YOUR TASK> Set down word for word the lines that begin the entries and run through the line containing "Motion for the". Give nothing further.

Dataset entries:
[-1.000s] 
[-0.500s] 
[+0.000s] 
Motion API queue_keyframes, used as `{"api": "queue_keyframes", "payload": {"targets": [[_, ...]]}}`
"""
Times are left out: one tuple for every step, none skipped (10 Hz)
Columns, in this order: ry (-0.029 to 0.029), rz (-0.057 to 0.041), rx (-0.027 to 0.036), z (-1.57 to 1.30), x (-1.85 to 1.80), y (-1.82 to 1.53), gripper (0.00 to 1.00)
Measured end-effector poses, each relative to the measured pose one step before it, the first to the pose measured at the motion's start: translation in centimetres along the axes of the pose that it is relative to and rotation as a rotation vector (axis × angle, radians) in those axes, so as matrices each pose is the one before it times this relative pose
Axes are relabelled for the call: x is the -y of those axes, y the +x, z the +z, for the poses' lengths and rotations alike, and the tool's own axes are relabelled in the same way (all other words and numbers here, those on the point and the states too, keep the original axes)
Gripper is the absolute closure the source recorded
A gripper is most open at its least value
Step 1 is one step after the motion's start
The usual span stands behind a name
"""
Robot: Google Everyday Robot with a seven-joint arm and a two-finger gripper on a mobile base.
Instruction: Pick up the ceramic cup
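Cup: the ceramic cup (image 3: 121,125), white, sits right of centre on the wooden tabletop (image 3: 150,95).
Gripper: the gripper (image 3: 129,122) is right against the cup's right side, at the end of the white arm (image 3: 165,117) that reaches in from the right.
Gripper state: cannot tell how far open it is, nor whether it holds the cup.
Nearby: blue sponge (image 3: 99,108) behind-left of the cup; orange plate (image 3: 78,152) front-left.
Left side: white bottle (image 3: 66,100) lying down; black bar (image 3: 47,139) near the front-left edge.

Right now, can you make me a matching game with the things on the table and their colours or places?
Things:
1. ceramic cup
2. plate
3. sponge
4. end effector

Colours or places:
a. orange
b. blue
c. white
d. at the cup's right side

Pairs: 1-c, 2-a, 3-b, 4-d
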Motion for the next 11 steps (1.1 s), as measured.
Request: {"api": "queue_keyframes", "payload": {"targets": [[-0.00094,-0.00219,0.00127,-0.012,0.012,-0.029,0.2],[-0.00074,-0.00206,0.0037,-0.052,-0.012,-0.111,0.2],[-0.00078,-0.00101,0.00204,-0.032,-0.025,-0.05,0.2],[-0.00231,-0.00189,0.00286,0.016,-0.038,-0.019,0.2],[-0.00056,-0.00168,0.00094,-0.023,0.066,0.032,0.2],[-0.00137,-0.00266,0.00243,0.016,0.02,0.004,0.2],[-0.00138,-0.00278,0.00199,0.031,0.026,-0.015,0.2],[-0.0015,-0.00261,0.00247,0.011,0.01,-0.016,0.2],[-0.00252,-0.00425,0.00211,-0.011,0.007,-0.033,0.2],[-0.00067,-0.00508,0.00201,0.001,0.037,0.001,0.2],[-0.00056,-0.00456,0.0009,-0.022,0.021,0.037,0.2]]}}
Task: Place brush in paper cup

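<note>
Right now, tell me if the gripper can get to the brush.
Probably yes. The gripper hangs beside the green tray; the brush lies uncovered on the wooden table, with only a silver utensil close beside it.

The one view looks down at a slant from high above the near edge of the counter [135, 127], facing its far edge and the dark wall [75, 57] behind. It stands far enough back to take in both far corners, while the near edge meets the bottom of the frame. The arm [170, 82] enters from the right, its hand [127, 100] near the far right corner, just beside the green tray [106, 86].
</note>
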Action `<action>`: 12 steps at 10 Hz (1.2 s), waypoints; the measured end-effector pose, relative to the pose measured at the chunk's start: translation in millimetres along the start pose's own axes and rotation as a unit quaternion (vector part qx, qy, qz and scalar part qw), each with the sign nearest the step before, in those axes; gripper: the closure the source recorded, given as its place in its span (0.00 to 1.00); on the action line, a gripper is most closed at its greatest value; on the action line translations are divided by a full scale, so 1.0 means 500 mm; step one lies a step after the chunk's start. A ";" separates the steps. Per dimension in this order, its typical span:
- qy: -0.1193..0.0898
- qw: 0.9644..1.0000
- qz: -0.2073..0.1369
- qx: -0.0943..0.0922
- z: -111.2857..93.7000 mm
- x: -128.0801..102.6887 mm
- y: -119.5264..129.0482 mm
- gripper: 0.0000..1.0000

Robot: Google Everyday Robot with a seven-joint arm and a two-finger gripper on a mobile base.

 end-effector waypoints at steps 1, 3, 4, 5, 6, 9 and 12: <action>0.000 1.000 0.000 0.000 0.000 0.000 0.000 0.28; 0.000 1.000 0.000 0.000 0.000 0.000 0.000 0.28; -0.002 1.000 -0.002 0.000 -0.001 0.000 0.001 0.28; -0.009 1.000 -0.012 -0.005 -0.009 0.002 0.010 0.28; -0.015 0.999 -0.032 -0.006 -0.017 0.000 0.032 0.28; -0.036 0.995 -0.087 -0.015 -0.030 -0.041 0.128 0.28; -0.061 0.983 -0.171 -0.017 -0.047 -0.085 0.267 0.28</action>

ANSWER AREA>
[-1.000s] 
[-0.500s] 
[+0.000s] 
Motion API queue_keyframes, used as `{"api": "queue_keyframes", "payload": {"targets": [[_, ...]]}}`
"""
Times are left out: one tuple for every step, none skipped (10 Hz)
Columns, in this order: ry (-0.029 to 0.029), rz (-0.057 to 0.041), rx (-0.027 to 0.036), z (-1.57 to 1.30), x (-1.85 to 1.80), y (-1.82 to 1.53), gripper (0.00 to 1.00)
Measured end-effector poses, each relative to the measured pose one step before it, the first to the pose measured at the motion's start: translation in centimetres along the axes of the pose that it is relative to and rotation as a rotation vector (axis × angle, radians) in those axes, so as matrices each pose is the one before it times this relative pose
Axes are relabelled for the call: x is the -y of those axes, y the +x, z the +z, for the poses' lengths and rotations alike, and the tool's own axes are relabelled in the same way (all other words and numbers here, those on the point and the states too, keep the original axes)
Gripper is the absolute closure the source recorded
A gripper is most open at its least value
Step 1 is one step after the motion's start
The usual span stands behind a name
"""
Robot: Google Everyday Robot with a seven-joint arm and a two-finger gripper on a mobile base.
Instruction: Pick up the ceramic cup
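Cup: the ceramic cup (image 3: 121,125), white, sits right of centre on the wooden tabletop (image 3: 150,95).
Gripper: the gripper (image 3: 129,122) is right against the cup's right side, at the end of the white arm (image 3: 165,117) that reaches in from the right.
Gripper state: cannot tell how far open it is, nor whether it holds the cup.
Nearby: blue sponge (image 3: 99,108) behind-left of the cup; orange plate (image 3: 78,152) front-left.
Left side: white bottle (image 3: 66,100) lying down; black bar (image 3: 47,139) near the front-left edge.

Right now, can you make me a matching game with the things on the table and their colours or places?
Things:
1. ceramic cup
2. plate
3. sponge
4. end effector

Colours or places:
a. orange
b. blue
c. white
d. at the cup's right side

Pairs: 1-c, 2-a, 3-b, 4-d
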Motion for the next 11 steps (1.1 s), as measured.

Nothing remains to be added to the answer.